In that dispersion, the union world plays its own game. At first glance, compared to the Executive Branch, it appears divided between semi-official supporters and semi-opposition members. The former act as explicit allies of the adjustment in progress; The latter offer a menu of criticisms that fail to be converted into combat measures commensurate with the intensity of the attack. Offering a permanent truce, the CGT and the CTA They guarantee the mileist advance. They work like true Pontius Pilates of that resistance that is beginning to flourish in universities and workplaces.

The scheme does not maintain the same rigidity in the Peronist internal system. Ricardo Pignanellia bureaucratic figure who totally leads the national Smata, occupies a prominent place on the list headed by CFK. Apparently on the other side of the Peronist rift, Héctor Daer and Pablo Moyano were located meters behind Axel Kicillof last Thursday, at the event intended to celebrate the so chipped Peronist loyalty.

Only time will tell if new Judas emerge in that Peronism is a quasi-liquid state. Pontius Pilate abounds at the moment.

Polarization and resistance

Unbridled attempt at polarizationthe brutal presidential statement about the “box of Kirchnerism and Cristina” defines the contours of a time marked by the rise of political extremes. Fueled right-wing hateMilei is betting on the consolidation of what it considers a hard core.

On the other side of the social scene, responding to the right-wing fierceness, a nascent resistance is outlinedwhich today counts student movement as protagonist. There is also a growing collective unease towards the real results of the current economic plan.

The Youth of the PTS-Frente de Izquierda plays strongly to the extension and development of that resistance: promoting the tendencies towards democratic self-organization; encouraging fighting measures that allow the claims to be massified; betting on the unity and coordination with other sectors in struggle; facing the maneuvers of university authorities and bureaucratic directorates, who are betting on the moderation of the claim and its channeling in the limited outline of the 2025 Budget.

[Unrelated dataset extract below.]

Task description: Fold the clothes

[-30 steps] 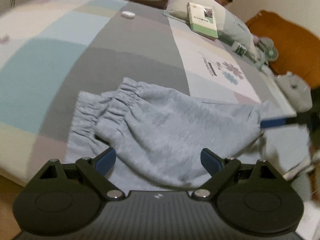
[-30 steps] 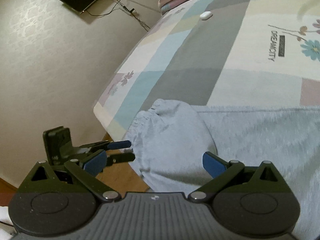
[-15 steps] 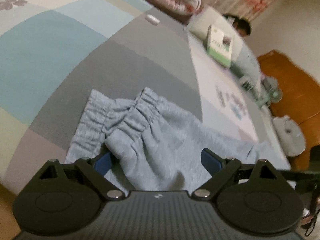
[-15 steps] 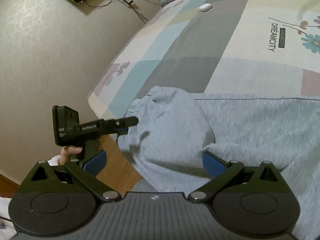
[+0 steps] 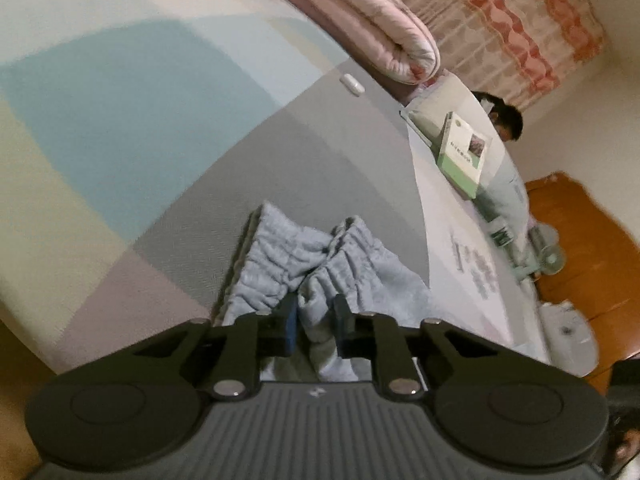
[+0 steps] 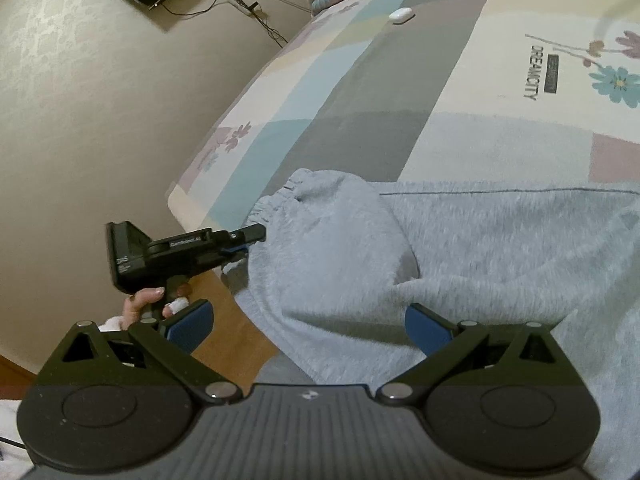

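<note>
Pale grey sweatpants (image 5: 352, 264) lie on the patchwork bed cover (image 5: 160, 120), their two elastic cuffs side by side near the bed's edge. My left gripper (image 5: 316, 324) is closing its jaws, and a ridge of the cloth just below the right cuff is pinched between its blue pads. In the right wrist view the sweatpants (image 6: 480, 240) spread to the right, and the left gripper (image 6: 244, 240), held by a hand (image 6: 148, 300), bites the cuff end. My right gripper (image 6: 308, 322) stands open low over the grey cloth, which lies between its fingers.
A rolled pink quilt (image 5: 360, 32), a pillow bearing a green book (image 5: 464, 152) and a small white object (image 5: 352, 84) lie farther up the bed. A person (image 5: 504, 120) is beyond the pillow. A wooden headboard (image 5: 580, 240) and a small fan (image 5: 548, 256) stand at right.
My left gripper has rolled and come down closer to the cuffs, and its jaws have gone from wide open to closed on a fold of cloth. The right gripper has stayed put.
</note>
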Demonstrator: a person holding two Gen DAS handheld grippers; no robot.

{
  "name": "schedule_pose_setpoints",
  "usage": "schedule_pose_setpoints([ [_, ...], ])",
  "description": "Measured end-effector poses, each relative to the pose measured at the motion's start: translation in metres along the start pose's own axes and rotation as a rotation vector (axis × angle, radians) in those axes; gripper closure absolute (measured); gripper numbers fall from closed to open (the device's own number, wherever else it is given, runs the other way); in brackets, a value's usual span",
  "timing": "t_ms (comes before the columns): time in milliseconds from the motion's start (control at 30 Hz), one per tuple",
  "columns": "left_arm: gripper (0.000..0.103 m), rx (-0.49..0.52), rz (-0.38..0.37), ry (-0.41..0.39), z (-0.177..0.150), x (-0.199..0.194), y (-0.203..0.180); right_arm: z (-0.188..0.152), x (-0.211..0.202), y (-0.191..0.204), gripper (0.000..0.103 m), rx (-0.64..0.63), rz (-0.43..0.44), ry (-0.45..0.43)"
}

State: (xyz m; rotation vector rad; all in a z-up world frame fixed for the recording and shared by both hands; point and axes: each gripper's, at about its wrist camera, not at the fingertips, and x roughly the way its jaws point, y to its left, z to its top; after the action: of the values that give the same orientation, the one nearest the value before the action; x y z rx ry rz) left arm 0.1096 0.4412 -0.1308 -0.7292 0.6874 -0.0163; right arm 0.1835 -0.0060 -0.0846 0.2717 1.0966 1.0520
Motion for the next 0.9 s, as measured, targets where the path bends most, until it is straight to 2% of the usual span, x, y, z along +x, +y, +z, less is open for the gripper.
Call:
schedule_pose_setpoints([
  [33,0.094,0.026,0.001,-0.02,0.0,-0.008,-0.007,0.0,-0.001,0.0,0.0,-0.003,-0.004,-0.004],
  [167,0.094,0.094,0.022,-0.083,0.0,-0.042,-0.022,0.002,-0.007,-0.003,0.0,0.001,-0.017,-0.025],
  [367,0.092,0.109,0.11,-0.055,-0.011,-0.06,-0.01,0.004,-0.009,-0.009,0.0,0.012,-0.029,-0.038],
  [433,0.085,0.117,0.171,-0.038,-0.013,-0.057,-0.007,0.004,-0.01,-0.009,0.0,0.009,-0.035,-0.04],
  [500,0.084,0.149,0.234,-0.022,-0.014,-0.054,-0.009,0.005,-0.011,-0.009,0.0,0.003,-0.045,-0.042],
  [600,0.086,0.205,0.267,-0.052,-0.006,-0.067,-0.02,0.006,-0.016,-0.011,0.0,-0.005,-0.056,-0.054],
  [633,0.081,0.224,0.276,-0.064,-0.003,-0.072,-0.024,0.006,-0.017,-0.013,0.0,0.0,-0.054,-0.06],
  [733,0.072,0.304,0.248,-0.091,0.007,-0.076,-0.04,0.009,-0.018,-0.019,0.0,0.015,-0.053,-0.072],
  [833,0.06,0.376,0.207,-0.079,0.015,-0.058,-0.055,0.009,-0.017,-0.021,0.0,0.019,-0.057,-0.069],
  [900,0.059,0.436,0.192,-0.054,0.015,-0.039,-0.062,0.01,-0.016,-0.022,0.0,0.017,-0.057,-0.067],
])
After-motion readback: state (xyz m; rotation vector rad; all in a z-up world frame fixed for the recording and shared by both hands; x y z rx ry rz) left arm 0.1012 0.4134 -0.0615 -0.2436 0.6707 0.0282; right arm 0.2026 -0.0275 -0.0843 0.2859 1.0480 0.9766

He peronismOn the contrary, it offers a image of alienation to that nascent resistance. Dissociation is not a direct result of the internal crisis. Rather, it corresponds to a strategic orientation. Internal differences do not overshadow a coincidence: betting that the anger against Milei will be channeled only electorally. Be in 2025 or in 2027that let it happen adjustment entails the growth of misery and poverty. Prepare to return to a devastated country for the liberal-libertarian adjustment.

Esa strategy determines the orientation of the fundamental actors in the Peronist movement. The bureaucratic union leadership sets the pace in the same place: further away or closer to power, it works as a guarantor of the so-called “social peace.” Simultaneously, in the rabid cataract of daily accusations, no sector of the political apparatus reproaches its adversaries for little or no combativeness in the struggles. The criticisms are almost always listed from the right.

The ways of hope

As far back as May 2019, Cristina Kirchner appointed Alberto Fernández as a presidential candidate. Aligned with that strategy were many of its current internal contenders. Today, on the plain of defeat, Peronism proposes the same path. The future will tell what new or old names will complete the electoral menu. Beyond the faces, we are invited to repeat the apothegm of the malmenorbasis of the last and most resounding failure. In the historical crisis that is ongoingappears unable to offer another alternative.

In the face of hopeless hopeit is possible start building another future. One that is nourished by the power that is beginning to unfold in worker and student struggles. What do you know feed that combative youthwhich – flooding the streets and taking over powers – challenges the ruling right. A future that turns resignation and skepticism into the past.